Start of INPUT DATA

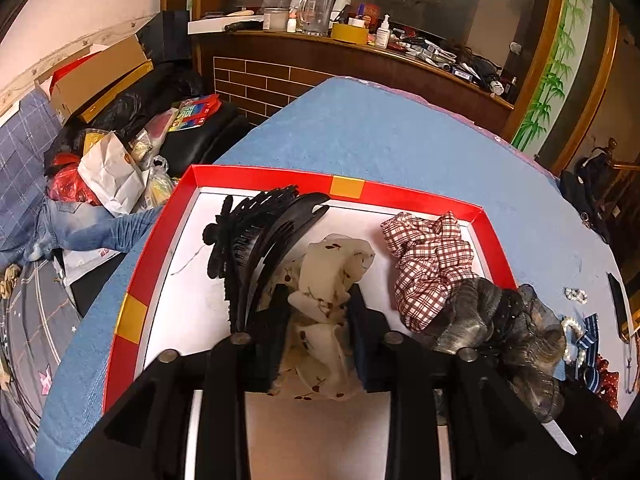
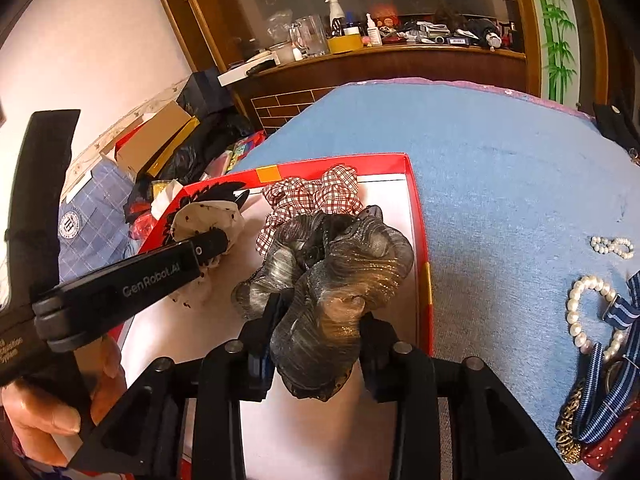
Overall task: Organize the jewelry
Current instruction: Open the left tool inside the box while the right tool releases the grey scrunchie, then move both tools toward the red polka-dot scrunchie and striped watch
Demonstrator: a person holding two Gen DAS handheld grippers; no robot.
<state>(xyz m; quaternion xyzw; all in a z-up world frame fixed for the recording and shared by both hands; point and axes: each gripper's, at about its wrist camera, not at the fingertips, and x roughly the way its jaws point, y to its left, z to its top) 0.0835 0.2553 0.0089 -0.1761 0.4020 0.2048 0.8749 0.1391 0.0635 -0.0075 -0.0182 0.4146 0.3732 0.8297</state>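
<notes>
The left gripper (image 1: 318, 304) pointed down into the red-rimmed tray (image 1: 160, 256), its jaws parted around a cream scrunchie with small dark sprigs (image 1: 332, 276); the cloth filled the gap between the fingers, but whether the pads pressed on it could not be told; the scrunchie lay on the tray's white floor, touching a black claw hair clip (image 1: 256, 248) on its left side. A red-and-white checked scrunchie (image 1: 428, 264) lay toward the tray's far right corner.

The right gripper (image 2: 316, 320) stood over the tray's right half with a grey, glittery gauze scrunchie (image 2: 336, 280) bunched between its fingers; the jaws were partly apart, and a firm grip could not be confirmed; that scrunchie rested against the checked one, inside the tray.

In the right wrist view the left tool's side bore white lettering reading "GenRobot.AI"; a hand (image 2: 44, 412) held its handle at the lower left, where further small print was too blurred to read.

On the blue cloth (image 2: 500, 184), outside the tray, lay a pearl bracelet (image 2: 580, 312), a smaller pearl piece (image 2: 612, 246) and a blue striped ribbon (image 2: 600, 412); the shelf behind held bottles whose labels were illegible.
</notes>
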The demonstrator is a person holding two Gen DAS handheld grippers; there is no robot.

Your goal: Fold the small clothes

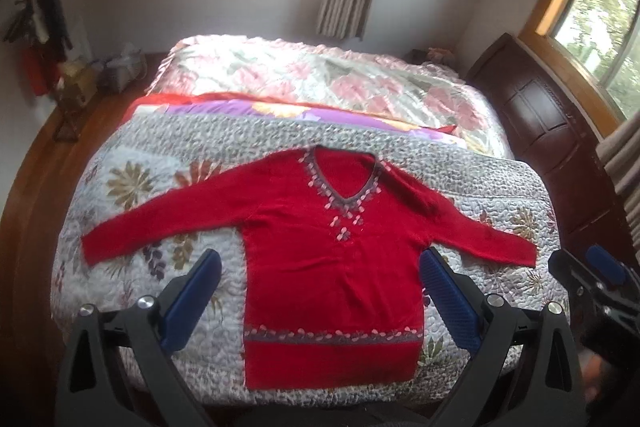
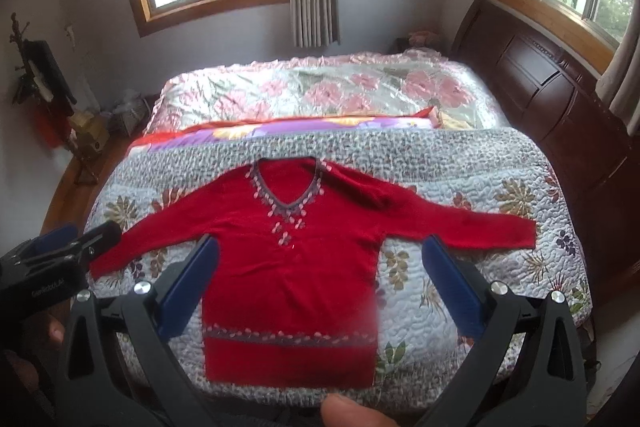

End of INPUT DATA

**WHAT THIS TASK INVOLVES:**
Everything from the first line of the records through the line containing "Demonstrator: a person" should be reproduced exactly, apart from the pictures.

**ANSWER FOR THE TASK:**
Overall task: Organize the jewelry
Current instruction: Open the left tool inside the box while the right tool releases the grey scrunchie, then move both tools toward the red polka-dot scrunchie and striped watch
Demonstrator: a person holding two Gen DAS handheld grippers; no robot.

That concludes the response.